*** Opening Data listing ***
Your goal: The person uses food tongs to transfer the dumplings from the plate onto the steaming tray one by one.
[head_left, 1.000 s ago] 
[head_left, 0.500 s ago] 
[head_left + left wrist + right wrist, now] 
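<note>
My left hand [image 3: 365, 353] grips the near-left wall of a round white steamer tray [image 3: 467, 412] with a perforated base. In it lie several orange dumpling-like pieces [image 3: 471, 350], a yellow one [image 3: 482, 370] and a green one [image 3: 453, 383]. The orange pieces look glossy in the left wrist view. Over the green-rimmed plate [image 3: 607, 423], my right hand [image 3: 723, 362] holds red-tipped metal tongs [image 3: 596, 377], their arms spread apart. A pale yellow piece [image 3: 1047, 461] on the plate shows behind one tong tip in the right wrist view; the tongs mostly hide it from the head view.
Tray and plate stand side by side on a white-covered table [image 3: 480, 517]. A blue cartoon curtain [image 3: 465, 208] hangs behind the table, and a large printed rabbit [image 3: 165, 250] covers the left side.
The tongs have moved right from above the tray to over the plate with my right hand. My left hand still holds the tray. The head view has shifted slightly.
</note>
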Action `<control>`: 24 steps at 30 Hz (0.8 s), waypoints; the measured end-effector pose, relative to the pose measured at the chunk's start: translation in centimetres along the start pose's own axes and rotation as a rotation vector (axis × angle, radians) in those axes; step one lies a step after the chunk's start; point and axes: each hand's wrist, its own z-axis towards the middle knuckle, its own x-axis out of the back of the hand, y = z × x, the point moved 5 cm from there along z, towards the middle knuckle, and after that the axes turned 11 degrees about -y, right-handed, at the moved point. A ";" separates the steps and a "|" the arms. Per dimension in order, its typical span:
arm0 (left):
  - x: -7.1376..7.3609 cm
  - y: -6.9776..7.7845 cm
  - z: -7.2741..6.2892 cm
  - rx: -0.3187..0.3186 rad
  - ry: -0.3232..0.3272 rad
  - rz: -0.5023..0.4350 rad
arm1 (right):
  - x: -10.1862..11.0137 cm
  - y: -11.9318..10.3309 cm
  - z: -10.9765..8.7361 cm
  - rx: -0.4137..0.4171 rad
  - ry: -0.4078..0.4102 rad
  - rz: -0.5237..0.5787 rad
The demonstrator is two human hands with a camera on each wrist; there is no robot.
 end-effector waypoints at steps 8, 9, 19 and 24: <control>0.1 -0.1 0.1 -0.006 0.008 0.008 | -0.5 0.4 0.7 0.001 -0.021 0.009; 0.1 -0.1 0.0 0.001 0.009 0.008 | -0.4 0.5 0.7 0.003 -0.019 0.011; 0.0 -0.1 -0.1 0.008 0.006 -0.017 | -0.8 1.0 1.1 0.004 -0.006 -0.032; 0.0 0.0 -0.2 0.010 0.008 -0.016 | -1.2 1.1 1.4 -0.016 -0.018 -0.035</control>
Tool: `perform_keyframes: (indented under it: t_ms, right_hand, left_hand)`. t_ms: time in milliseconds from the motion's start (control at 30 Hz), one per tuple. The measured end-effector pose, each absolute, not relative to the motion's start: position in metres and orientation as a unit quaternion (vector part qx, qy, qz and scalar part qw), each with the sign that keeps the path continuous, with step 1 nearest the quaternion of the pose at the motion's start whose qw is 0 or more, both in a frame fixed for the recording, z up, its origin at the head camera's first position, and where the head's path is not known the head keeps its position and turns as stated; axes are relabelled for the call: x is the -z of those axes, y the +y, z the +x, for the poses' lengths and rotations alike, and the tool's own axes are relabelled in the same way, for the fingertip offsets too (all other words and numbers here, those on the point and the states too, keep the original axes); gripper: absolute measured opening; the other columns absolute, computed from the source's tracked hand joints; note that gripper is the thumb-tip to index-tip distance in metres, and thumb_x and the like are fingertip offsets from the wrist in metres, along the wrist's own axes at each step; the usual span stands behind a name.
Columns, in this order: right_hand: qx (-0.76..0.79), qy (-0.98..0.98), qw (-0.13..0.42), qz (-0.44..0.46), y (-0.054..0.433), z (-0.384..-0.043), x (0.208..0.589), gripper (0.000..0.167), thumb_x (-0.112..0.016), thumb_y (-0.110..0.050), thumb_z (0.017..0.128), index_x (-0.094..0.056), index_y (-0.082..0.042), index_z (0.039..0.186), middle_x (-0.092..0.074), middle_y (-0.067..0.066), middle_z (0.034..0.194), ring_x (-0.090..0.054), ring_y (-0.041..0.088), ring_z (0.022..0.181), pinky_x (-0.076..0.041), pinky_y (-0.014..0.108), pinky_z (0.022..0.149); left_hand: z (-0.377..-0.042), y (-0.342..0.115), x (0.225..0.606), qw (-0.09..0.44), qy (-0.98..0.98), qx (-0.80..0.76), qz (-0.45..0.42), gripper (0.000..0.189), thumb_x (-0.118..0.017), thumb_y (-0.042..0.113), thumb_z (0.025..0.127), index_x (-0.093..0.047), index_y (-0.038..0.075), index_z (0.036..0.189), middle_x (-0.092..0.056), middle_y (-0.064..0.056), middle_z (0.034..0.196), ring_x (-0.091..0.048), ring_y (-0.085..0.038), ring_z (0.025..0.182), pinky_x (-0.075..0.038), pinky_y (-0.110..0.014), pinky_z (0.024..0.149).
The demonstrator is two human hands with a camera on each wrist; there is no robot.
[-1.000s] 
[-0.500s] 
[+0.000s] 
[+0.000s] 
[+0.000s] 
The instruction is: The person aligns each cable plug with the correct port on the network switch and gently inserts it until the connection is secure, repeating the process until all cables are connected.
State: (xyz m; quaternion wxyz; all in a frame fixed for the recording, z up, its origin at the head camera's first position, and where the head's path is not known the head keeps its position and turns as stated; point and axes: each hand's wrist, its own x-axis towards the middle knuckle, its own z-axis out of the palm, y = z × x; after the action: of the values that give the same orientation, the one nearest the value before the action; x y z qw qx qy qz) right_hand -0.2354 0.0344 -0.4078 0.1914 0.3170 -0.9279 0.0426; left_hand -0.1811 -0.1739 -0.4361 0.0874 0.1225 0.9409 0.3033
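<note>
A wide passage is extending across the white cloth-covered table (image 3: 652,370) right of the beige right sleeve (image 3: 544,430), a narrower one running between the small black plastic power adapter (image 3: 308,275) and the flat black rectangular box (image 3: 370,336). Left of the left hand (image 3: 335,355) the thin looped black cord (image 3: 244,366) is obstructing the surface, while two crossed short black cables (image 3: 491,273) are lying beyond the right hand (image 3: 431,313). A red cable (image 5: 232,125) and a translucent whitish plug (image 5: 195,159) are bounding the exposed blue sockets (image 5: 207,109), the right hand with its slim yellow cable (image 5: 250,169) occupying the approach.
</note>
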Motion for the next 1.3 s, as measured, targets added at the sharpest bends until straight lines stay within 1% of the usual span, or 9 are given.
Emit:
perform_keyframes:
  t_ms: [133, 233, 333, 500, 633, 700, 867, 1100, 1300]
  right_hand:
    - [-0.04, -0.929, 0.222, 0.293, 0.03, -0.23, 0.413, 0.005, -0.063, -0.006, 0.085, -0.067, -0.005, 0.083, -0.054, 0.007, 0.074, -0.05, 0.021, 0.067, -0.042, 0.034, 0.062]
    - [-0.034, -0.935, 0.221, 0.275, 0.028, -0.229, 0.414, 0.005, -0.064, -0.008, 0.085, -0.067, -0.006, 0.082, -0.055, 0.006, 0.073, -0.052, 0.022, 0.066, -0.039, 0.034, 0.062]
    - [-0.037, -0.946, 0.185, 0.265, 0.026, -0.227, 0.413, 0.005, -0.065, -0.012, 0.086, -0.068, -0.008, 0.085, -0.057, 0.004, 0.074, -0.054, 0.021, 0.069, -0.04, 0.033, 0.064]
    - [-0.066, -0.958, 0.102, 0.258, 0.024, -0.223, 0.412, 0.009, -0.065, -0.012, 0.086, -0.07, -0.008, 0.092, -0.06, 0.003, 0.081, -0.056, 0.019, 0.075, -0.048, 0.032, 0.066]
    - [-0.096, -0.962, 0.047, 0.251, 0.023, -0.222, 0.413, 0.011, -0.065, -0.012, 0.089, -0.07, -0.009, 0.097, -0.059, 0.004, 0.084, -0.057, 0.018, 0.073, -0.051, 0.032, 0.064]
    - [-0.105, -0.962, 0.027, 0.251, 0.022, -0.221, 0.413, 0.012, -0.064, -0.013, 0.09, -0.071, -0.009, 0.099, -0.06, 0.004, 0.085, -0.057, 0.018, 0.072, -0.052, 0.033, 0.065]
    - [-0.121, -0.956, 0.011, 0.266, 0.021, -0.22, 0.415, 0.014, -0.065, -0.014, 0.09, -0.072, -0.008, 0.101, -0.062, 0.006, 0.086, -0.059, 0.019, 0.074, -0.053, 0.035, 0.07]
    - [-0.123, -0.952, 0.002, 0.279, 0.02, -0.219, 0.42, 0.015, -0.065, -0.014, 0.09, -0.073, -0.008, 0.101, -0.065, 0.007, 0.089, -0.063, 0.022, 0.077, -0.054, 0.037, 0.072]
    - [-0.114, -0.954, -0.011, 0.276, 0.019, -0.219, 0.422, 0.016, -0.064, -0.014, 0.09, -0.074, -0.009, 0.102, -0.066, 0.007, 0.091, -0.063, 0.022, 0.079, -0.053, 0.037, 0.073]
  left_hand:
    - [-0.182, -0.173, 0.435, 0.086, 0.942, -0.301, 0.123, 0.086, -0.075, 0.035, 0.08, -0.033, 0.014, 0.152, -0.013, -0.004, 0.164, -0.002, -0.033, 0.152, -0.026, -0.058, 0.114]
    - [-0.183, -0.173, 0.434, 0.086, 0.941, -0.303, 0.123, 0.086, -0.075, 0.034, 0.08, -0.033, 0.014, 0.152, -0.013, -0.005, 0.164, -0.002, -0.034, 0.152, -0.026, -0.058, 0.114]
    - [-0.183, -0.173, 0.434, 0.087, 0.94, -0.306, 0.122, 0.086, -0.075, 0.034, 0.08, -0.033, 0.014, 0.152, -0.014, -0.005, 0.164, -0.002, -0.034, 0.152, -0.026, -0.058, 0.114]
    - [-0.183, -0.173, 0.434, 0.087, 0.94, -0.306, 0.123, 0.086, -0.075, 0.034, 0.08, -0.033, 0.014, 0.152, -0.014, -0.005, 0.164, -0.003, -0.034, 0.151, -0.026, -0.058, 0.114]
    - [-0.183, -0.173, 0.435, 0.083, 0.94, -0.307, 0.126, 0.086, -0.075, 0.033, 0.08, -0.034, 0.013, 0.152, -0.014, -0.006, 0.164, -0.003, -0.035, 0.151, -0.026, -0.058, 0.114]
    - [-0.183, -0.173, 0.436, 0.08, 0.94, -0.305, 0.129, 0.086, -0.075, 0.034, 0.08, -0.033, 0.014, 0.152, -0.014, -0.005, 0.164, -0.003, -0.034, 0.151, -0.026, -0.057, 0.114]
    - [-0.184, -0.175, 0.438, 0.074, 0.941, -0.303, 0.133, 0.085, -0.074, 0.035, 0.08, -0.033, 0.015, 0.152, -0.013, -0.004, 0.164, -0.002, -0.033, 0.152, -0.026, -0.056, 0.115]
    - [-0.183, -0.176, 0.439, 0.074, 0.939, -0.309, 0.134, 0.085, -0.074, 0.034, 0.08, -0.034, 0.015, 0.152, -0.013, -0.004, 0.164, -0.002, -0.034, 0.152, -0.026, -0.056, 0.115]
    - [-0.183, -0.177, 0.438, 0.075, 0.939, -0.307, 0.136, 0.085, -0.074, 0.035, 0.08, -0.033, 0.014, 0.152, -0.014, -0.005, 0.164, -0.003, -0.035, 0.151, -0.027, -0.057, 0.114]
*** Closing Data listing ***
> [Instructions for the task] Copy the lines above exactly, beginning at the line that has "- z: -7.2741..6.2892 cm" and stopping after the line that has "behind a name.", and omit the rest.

> [Expected output]
  - z: -7.2741..6.2892 cm
  - rx: -0.3187..0.3186 rad
  - ry: -0.3232..0.3272 rad
  - rz: -0.5023..0.4350 rad
arm1 (right):
  - x: -10.1862..11.0137 cm
  - y: -11.9318..10.3309 cm
  - z: -10.9765..8.7361 cm
  - rx: -0.4137..0.4171 rad
  - ry: -0.4078..0.4102 rad
  - rz: -0.5237..0.5787 rad
The demonstrator is two human hands with a camera on each wrist; there is no robot.
 end-effector waypoints at steps 8, 9, 19 and 24: <control>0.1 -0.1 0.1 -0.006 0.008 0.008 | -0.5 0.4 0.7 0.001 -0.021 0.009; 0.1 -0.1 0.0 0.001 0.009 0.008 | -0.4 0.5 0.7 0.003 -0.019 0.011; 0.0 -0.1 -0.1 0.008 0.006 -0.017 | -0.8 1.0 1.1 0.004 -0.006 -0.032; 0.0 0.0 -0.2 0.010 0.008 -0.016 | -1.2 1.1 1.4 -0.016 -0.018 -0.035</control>
Tool: `perform_keyframes: (indented under it: t_ms, right_hand, left_hand)`. t_ms: time in milliseconds from the motion's start (control at 30 Hz), one per tuple. The measured end-effector pose, each absolute, not relative to the motion's start: position in metres and orientation as a unit quaternion (vector part qx, qy, qz and scalar part qw), each with the sign that keeps the path continuous, with step 1 nearest the quaternion of the pose at the motion's start whose qw is 0 or more, both in a frame fixed for the recording, z up, its origin at the head camera's first position, and where the head's path is not known the head keeps its position and turns as stated; axes are relabelled for the call: x is the -z of those axes, y the +y, z the +x, for the poses' lengths and rotations alike, and the tool's own axes are relabelled in the same way, for the fingertip offsets too (all other words and numbers here, those on the point and the states too, keep the original axes); gripper: absolute measured opening; the other columns absolute, computed from the source's tracked hand joints; note that gripper is the thumb-tip to index-tip distance in metres, and thumb_x and the like are fingertip offsets from the wrist in metres, along the wrist's own axes at each step; the usual span stands behind a name.

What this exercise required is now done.